What the task requires.
Output the records exactly as they appear, with no pictures included.

Stored data.
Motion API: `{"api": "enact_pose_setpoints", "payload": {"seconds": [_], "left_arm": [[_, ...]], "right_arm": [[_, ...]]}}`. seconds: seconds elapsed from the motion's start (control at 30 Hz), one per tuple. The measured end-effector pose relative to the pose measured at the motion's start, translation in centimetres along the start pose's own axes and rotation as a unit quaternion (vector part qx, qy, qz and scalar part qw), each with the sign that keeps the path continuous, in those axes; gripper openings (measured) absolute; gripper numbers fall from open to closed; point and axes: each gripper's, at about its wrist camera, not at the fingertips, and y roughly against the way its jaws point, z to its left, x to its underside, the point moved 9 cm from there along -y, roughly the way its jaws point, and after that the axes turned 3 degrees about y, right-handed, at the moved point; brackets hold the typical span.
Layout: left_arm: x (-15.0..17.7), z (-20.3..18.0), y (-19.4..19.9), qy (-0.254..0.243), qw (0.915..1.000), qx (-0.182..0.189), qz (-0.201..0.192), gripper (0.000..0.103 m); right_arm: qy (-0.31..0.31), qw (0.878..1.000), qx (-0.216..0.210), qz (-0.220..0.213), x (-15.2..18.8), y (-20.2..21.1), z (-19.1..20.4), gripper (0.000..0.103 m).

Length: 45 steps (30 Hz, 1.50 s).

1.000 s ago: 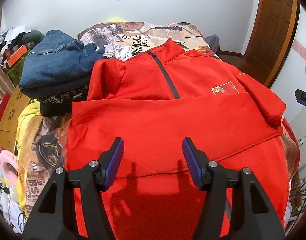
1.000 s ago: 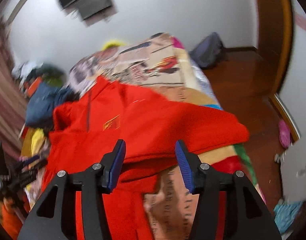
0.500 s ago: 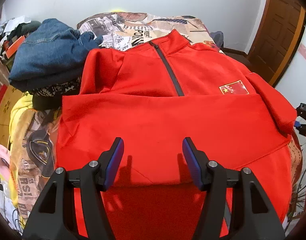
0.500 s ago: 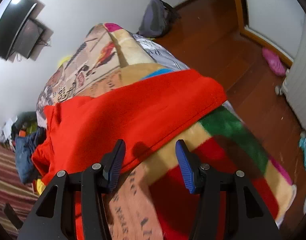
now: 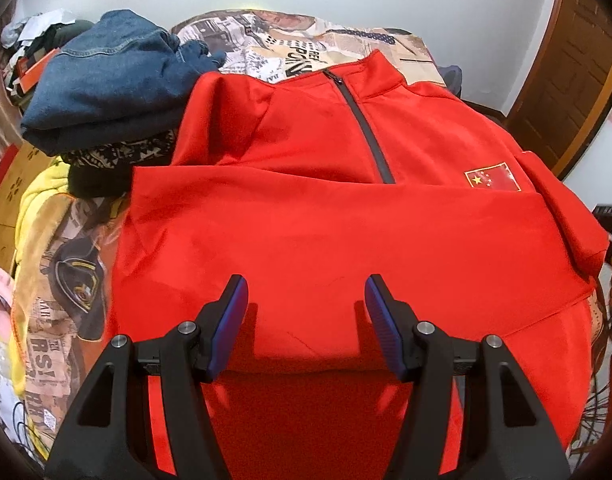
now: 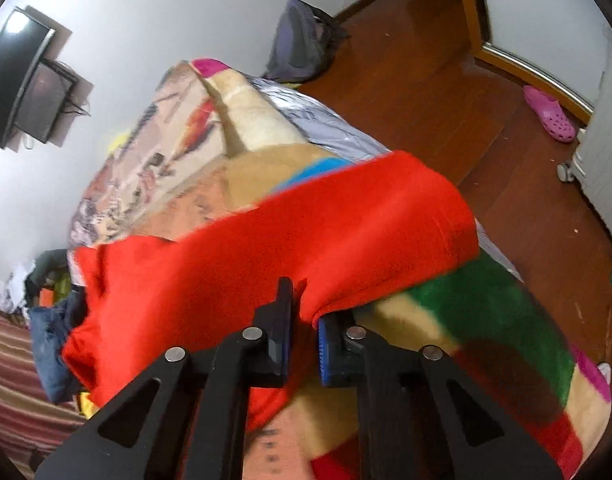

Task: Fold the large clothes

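red zip-neck jacket [image 5: 346, 208] lies spread front-up on the bed [image 5: 306, 46], collar at the far end, dark zipper [image 5: 366, 132] running down from it. one sleeve is folded across the chest from left to right; a small flag patch [image 5: 492, 177] shows just above that fold on the right. the jacket's near part hangs toward me over the bed edge.

my left gripper [image 5: 306, 308] hovers over the near part of the jacket w/ its jaws released and apart, blue pads [image 5: 230, 320] either side of bare red cloth, nothing pinched. can't tell if the tips touch the fabric.

my right gripper [image 6: 304, 320] is at the jacket's right edge, where the other sleeve [image 6: 366, 224] lies over a multicolour blanket [image 6: 486, 320]. its jaws have just been closing and are now clenched on a bunched fold of that red sleeve, cloth squeezed between them. view is partly blurred.

left of the jacket on the bed: a folded pile of blue denim [image 5: 106, 84] on top of a dark patterned garment [image 5: 118, 156], and yellow fabric [image 5: 38, 200] nearer. past the bed on the right: wood floor [image 6: 486, 80], a grey bag [image 6: 302, 44] by the wall, a pink clog [image 6: 550, 114]. a dark screen [image 6: 18, 76] is mounted on the white wall.
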Motion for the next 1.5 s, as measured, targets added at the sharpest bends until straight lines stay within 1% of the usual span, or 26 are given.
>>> {"api": "enact_pose_setpoints", "payload": {"seconds": [0.1, 0.2, 0.27, 0.33, 0.47, 0.57, 0.67, 0.7, 0.73, 0.8, 0.9, 0.93, 1.03, 1.1, 1.17, 1.27, 1.33, 1.4, 1.5], "left_arm": [[0.0, 0.5, 0.6, 0.002, 1.0, -0.001, -0.009, 0.06], [0.0, 1.0, 1.4, 0.005, 0.9998, 0.002, -0.018, 0.06], [-0.1, 1.5, 1.9, 0.007, 0.9997, 0.003, -0.024, 0.06], [-0.1, 2.0, 2.3, 0.008, 0.9996, 0.002, -0.029, 0.06], [-0.2, 3.8, 3.5, 0.018, 0.9989, 0.0, -0.044, 0.06], [-0.2, 5.5, 4.6, 0.034, 0.9979, 0.0, -0.055, 0.06], [0.0, 7.3, 5.5, 0.046, 0.9969, -0.004, -0.063, 0.06], [0.2, 8.1, 5.9, 0.051, 0.9965, -0.007, -0.066, 0.06], [0.4, 8.9, 6.2, 0.056, 0.9961, -0.01, -0.068, 0.06], [0.8, 10.3, 6.7, 0.065, 0.9954, -0.015, -0.069, 0.06], [1.5, 12.2, 7.2, 0.079, 0.9943, -0.025, -0.067, 0.06], [1.8, 12.7, 7.3, 0.084, 0.994, -0.027, -0.065, 0.06], [2.6, 13.8, 7.3, 0.091, 0.9936, -0.033, -0.059, 0.06], [3.1, 14.0, 7.3, 0.09, 0.9937, -0.036, -0.055, 0.06], [3.5, 14.0, 7.2, 0.087, 0.9941, -0.039, -0.051, 0.06], [3.8, 13.4, 6.9, 0.082, 0.9949, -0.038, -0.045, 0.06], [3.8, 12.9, 6.7, 0.078, 0.9954, -0.037, -0.042, 0.06], [3.6, 12.2, 6.6, 0.072, 0.9961, -0.034, -0.04, 0.06], [3.2, 10.8, 6.5, 0.057, 0.9971, -0.03, -0.04, 0.06]], "right_arm": [[0.055, 0.997, -0.013, -0.048, -1.1, 3.2, 4.2, 0.007], [0.117, 0.989, -0.037, -0.081, -1.6, 6.5, 9.2, 0.007], [0.149, 0.983, -0.058, -0.094, -1.4, 8.1, 12.3, 0.007], [0.18, 0.974, -0.098, -0.095, -0.6, 10.0, 16.5, 0.007], [0.221, 0.958, -0.164, -0.076, 2.1, 11.7, 23.0, 0.007], [0.259, 0.945, -0.191, -0.057, 5.0, 11.5, 27.4, 0.007], [0.277, 0.936, -0.215, -0.006, 8.7, 9.3, 30.4, 0.007], [0.286, 0.932, -0.22, 0.023, 10.8, 8.0, 31.4, 0.007], [0.295, 0.93, -0.218, 0.04, 12.2, 6.9, 31.9, 0.007], [0.319, 0.922, -0.205, 0.083, 16.1, 4.1, 32.6, 0.007], [0.341, 0.91, -0.185, 0.147, 20.8, 0.4, 31.9, 0.007], [0.352, 0.905, -0.171, 0.17, 22.7, -1.2, 31.3, 0.007], [0.376, 0.893, -0.133, 0.206, 25.8, -3.5, 29.4, 0.007], [0.387, 0.887, -0.116, 0.222, 27.1, -4.2, 28.5, 0.007], [0.405, 0.878, -0.099, 0.235, 28.0, -4.8, 27.7, 0.007], [0.433, 0.865, -0.076, 0.244, 28.5, -4.1, 26.9, 0.007], [0.445, 0.854, -0.075, 0.26, 28.5, -3.4, 26.5, 0.013], [0.449, 0.85, -0.083, 0.261, 28.0, -2.2, 26.4, 0.015], [0.451, 0.854, -0.091, 0.241, 26.2, -0.6, 26.2, 0.017]]}}
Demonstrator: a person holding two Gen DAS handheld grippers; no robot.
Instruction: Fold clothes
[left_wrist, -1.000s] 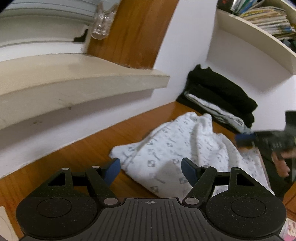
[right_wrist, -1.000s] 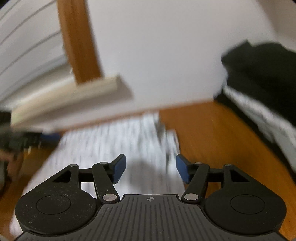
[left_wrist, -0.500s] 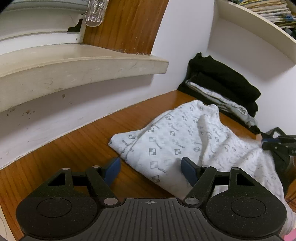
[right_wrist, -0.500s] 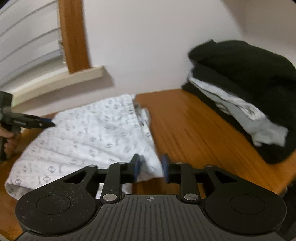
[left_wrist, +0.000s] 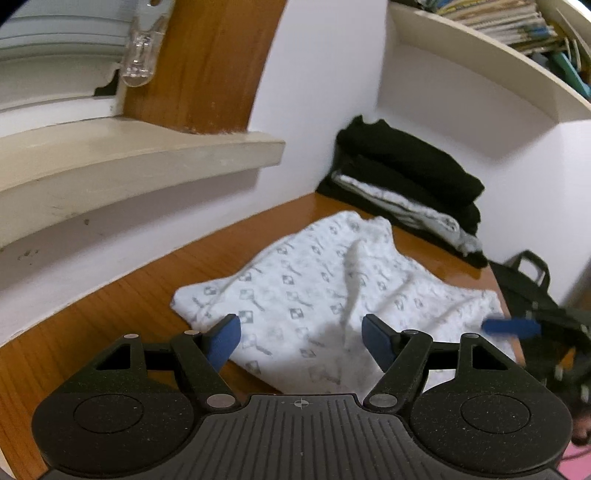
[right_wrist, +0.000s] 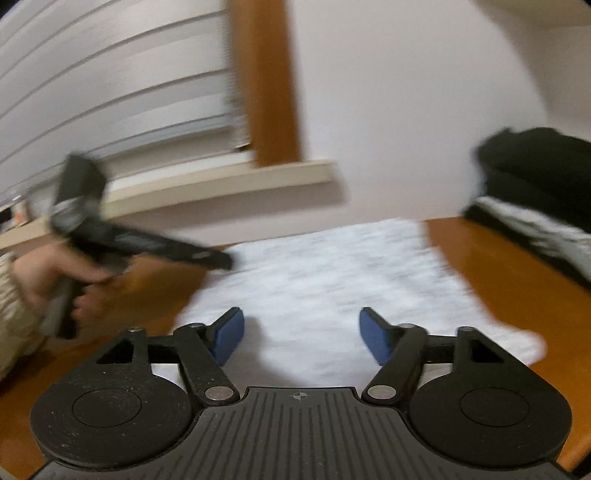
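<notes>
White patterned garment (left_wrist: 332, 291) lies rumpled on the wooden table (left_wrist: 110, 325); left gripper (left_wrist: 301, 341) wide, right gripper (right_wrist: 301, 334) opening, both empty.

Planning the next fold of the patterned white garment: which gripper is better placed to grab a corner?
Probably left. The left gripper hovers open right over the white garment's near-left corner, while the right gripper, jaws opening, shows only blurred cloth ahead.

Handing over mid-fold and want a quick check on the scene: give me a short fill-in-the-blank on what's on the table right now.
1. The white patterned garment lies on a ____ table.
2. The stack of folded clothes has a ____ garment on top.
3. Between the fingers of the left hand-held gripper there is ____ gripped.
4. The folded stack sits against the ____.

Missing words: wooden; black; nothing; wall
</notes>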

Solved exercise.
Motion API: `{"api": "enact_pose_setpoints", "payload": {"seconds": [_], "left_arm": [[_, ...]], "right_arm": [[_, ...]]}}`. seconds: seconds elapsed from the motion's start (control at 30 Hz), one per tuple. The measured end-effector pose relative to the pose measured at the motion's start, translation in centimetres along the start pose's own axes and rotation as a unit quaternion (vector part qx, qy, qz and scalar part qw), each with the sign that keeps the path continuous, in those axes; gripper openings (measured) absolute; gripper numbers fall from open to closed; point and axes: each gripper's, at about its wrist camera, not at the fingertips, and y roughly against the way its jaws point, z to its left, x to its underside, the point moved 9 cm from there along -y, roughly the way its jaws point, and after that the axes turned 3 degrees about y, right-handed, at the moved point; brackets hold the typical span.
Layout: left_arm: x (-15.0..17.7), z (-20.3..18.0), y (-19.4..19.9), qy (-0.254..0.243), qw (0.915..1.000), qx (-0.182..0.189), qz (-0.201..0.192), gripper (0.000..0.103 m); right_arm: qy (-0.31..0.31), qw (0.878..1.000), qx (-0.216..0.210), qz (-0.220..0.213), x (-15.2..18.8), y (-20.2..21.1), z (-19.1..20.4), gripper (0.000..0.103 m).

Length: 45 steps (30 Hz, 1.50 s).

1.000 s ago: 
1.000 s ago: 
0.500 s ago: 
0.500 s ago: 
now: 
now: 

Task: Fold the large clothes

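red zip-neck jacket [image 5: 346, 208] lies spread front-up on the bed [image 5: 306, 46], collar at the far end, dark zipper [image 5: 366, 132] running down from it. one sleeve is folded across the chest from left to right; a small flag patch [image 5: 492, 177] shows just above that fold on the right. the jacket's near part hangs toward me over the bed edge.

my left gripper [image 5: 306, 308] hovers over the near part of the jacket w/ its jaws released and apart, blue pads [image 5: 230, 320] either side of bare red cloth, nothing pinched. can't tell if the tips touch the fabric.

my right gripper [image 6: 304, 320] is at the jacket's right edge, where the other sleeve [image 6: 366, 224] lies over a multicolour blanket [image 6: 486, 320]. its jaws have just been closing and are now clenched on a bunched fold of that red sleeve, cloth squeezed between them. view is partly blurred.

left of the jacket on the bed: a folded pile of blue denim [image 5: 106, 84] on top of a dark patterned garment [image 5: 118, 156], and yellow fabric [image 5: 38, 200] nearer. past the bed on the right: wood floor [image 6: 486, 80], a grey bag [image 6: 302, 44] by the wall, a pink clog [image 6: 550, 114]. a dark screen [image 6: 18, 76] is mounted on the white wall.
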Motion for the next 1.5 s, as measured, targets added at the sharpest bends until straight lines stay within 1% of the usual span, or 26 are given.
>>> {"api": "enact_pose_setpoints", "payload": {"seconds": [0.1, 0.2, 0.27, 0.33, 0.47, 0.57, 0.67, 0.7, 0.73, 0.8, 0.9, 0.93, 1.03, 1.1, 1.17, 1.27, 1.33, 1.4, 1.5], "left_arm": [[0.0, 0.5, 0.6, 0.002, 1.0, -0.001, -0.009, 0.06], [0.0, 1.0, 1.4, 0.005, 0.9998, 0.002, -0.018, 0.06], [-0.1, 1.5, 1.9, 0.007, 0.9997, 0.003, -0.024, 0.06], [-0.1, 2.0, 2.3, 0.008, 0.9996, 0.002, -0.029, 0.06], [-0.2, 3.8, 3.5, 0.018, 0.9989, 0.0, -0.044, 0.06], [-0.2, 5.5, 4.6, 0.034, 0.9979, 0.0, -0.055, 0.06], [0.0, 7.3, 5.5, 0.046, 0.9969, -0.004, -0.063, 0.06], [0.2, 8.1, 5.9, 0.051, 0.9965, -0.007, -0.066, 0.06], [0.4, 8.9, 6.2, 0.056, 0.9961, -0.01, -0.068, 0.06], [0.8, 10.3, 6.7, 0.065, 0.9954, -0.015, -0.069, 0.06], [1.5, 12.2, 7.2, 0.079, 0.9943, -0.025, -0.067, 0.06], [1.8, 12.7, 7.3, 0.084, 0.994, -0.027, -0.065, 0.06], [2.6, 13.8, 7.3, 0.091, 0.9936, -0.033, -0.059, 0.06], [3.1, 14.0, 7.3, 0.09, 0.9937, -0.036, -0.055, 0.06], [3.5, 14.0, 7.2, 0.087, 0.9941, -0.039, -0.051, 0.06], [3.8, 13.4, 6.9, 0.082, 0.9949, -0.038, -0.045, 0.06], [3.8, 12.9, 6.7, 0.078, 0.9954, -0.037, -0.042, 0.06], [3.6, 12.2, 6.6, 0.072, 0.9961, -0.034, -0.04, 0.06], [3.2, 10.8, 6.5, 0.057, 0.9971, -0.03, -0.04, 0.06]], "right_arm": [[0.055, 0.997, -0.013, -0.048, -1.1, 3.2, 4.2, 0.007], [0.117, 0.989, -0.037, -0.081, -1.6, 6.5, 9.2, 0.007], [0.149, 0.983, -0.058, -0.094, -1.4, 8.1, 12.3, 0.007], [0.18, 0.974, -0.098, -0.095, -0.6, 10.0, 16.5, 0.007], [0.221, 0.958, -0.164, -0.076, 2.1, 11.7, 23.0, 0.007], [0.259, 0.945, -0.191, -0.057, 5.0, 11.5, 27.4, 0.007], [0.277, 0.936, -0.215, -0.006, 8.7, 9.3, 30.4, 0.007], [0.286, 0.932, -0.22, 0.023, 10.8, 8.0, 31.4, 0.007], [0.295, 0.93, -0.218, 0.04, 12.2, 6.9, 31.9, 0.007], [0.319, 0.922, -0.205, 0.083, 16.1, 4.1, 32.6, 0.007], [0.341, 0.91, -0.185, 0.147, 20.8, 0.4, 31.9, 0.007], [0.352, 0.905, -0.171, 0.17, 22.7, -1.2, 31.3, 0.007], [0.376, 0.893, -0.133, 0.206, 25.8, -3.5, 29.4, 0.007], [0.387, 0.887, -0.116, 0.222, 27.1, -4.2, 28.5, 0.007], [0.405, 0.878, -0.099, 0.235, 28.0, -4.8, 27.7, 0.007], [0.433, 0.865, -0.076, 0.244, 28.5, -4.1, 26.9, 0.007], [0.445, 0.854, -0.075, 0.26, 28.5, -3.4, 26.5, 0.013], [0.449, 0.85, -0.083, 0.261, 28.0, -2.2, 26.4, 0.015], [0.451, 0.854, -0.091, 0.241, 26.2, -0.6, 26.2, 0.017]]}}
Demonstrator: a person holding two Gen DAS handheld grippers; no robot.
Instruction: Fold clothes
[left_wrist, -1.000s] 
[right_wrist, -1.000s] 
[left_wrist, -0.500s] 
[right_wrist, -0.500s] 
[left_wrist, +0.000s] 
[right_wrist, +0.000s] 
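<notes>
White patterned garment (left_wrist: 332, 291) lies rumpled on the wooden table (left_wrist: 110, 325); left gripper (left_wrist: 301, 341) wide, right gripper (right_wrist: 301, 334) opening, both empty.

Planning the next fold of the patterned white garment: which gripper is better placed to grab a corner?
Probably left. The left gripper hovers open right over the white garment's near-left corner, while the right gripper, jaws opening, shows only blurred cloth ahead.

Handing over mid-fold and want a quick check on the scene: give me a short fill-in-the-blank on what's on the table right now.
1. The white patterned garment lies on a ____ table.
2. The stack of folded clothes has a ____ garment on top.
3. Between the fingers of the left hand-held gripper there is ____ gripped.
4. The folded stack sits against the ____.

Missing words: wooden; black; nothing; wall
</notes>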

Here is where the answer stops.